= Direct bonding =

Wafer bonding process in semiconductor production

Direct bonding, or fusion bonding, is a wafer bonding process without any additional intermediate layers. It is based on chemical bonds between two surfaces of any material possible meeting numerous requirements.
These requirements are specified for the wafer surface as sufficiently clean, flat and smooth. Otherwise unbonded areas so called voids, i.e. interface bubbles, can occur.

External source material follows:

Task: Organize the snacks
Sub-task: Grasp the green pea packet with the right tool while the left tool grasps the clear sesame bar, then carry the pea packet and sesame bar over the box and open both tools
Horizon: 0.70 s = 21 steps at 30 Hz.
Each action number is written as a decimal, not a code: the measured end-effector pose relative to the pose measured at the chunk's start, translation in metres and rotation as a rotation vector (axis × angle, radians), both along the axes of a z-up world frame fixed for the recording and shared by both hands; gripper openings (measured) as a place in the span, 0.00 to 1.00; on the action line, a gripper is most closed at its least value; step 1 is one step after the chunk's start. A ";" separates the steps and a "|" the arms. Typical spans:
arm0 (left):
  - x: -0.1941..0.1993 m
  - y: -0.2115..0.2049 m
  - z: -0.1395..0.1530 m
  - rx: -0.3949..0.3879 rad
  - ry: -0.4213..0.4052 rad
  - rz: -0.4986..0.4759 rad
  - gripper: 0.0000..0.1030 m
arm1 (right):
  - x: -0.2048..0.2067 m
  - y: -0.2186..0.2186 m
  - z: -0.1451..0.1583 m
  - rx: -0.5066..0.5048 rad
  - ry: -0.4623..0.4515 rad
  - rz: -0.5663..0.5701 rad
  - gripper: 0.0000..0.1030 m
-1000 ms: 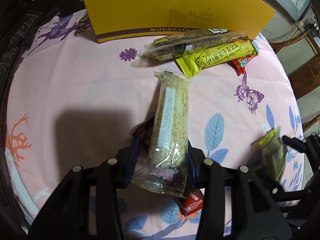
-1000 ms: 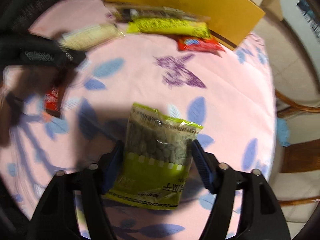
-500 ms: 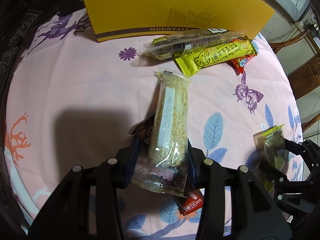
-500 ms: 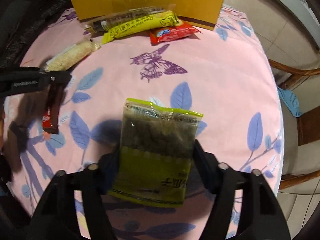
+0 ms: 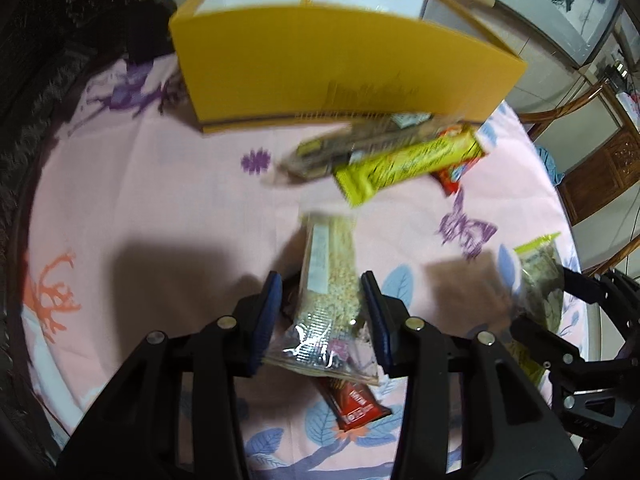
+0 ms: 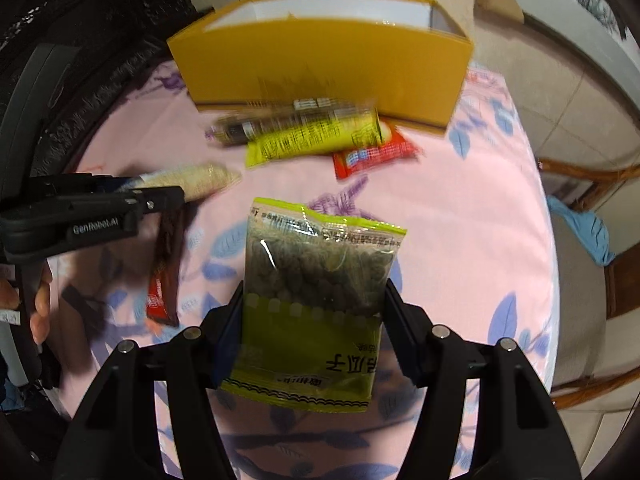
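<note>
- Left gripper (image 5: pixel 322 312): jaws clamped on the sesame bar (image 5: pixel 330 276), lifted clear for the far yellow box (image 5: pixel 340 68).
- Right gripper (image 6: pixel 312 320): jaws pinching the green seed packet (image 6: pixel 316 300), aimed toward the box's open top.

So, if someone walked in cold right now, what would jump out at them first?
Probably the big yellow box, open-topped at the table's far edge, with three snack packets heaped against its front. Then the two loads: the right gripper clamps a green seed bag, and the left gripper a pale grain bar, both lifted above the pink cloth.
</note>
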<state>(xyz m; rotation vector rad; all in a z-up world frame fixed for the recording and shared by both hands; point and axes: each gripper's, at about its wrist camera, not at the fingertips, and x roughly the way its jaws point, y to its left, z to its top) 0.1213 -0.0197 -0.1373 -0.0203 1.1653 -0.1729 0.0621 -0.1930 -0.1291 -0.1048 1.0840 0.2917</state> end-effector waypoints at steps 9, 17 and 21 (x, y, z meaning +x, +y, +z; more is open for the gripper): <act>0.001 -0.001 -0.014 0.004 0.057 0.007 0.28 | 0.022 0.004 0.018 0.020 -0.046 0.000 0.62; 0.000 0.003 0.008 -0.014 0.000 0.023 0.27 | 0.024 0.005 0.020 0.033 -0.055 0.000 0.62; 0.004 0.005 0.033 -0.036 -0.049 0.034 0.27 | 0.028 0.006 0.025 0.044 -0.068 0.000 0.62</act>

The procedural steps of the direct bonding process of wafers any surface is divided into
1. wafer preprocessing,
2. pre-bonding at room temperature and
3. annealing at elevated temperatures.
Even though direct bonding as a wafer bonding technique is able to process nearly all materials, silicon is the most established material up to now. Therefore, the bonding process is also referred to as silicon direct bonding or silicon fusion bonding. The fields of application for silicon direct bonding are, e.g. manufacturing of Silicon on insulator (SOI) wafers, sensors and actuators.

== Overview ==
The silicon direct bonding is based on intermolecular interactions including van der Waals forces, hydrogen bonds and strong covalent bonds.
The initial procedure of direct bonding was characterized by a high process temperature. There is demand to lower the process temperature due to several factors, one is for instance the increasing number of utilized materials with different coefficients of thermal expansion. Hence, the aim is to achieve a stable and hermetic direct bond at a temperature below 450 °C. Therefore, processes for wafer surface activation i.e. plasma treatment or chemical-mechanical polishing (CMP), are being considered and are actively being researched. The upper limit of 450 °C bases on the limitations of back-end CMOS processing and the beginning of interactions between the applied materials.

== History ==
The adhering effect of smooth and polished solid surfaces is first mentioned by Desaguliers (1734). His discovery was based on the friction between two surfaces of solids. The better the surfaces are polished the lower the friction is between those solids. This statement he described is only valid until a specific point. From this point on the friction starts to rise and the surfaces of the solids start to adhere together.
First reports of successful silicon direct bonding were published 1986 among others by J. B. Lasky.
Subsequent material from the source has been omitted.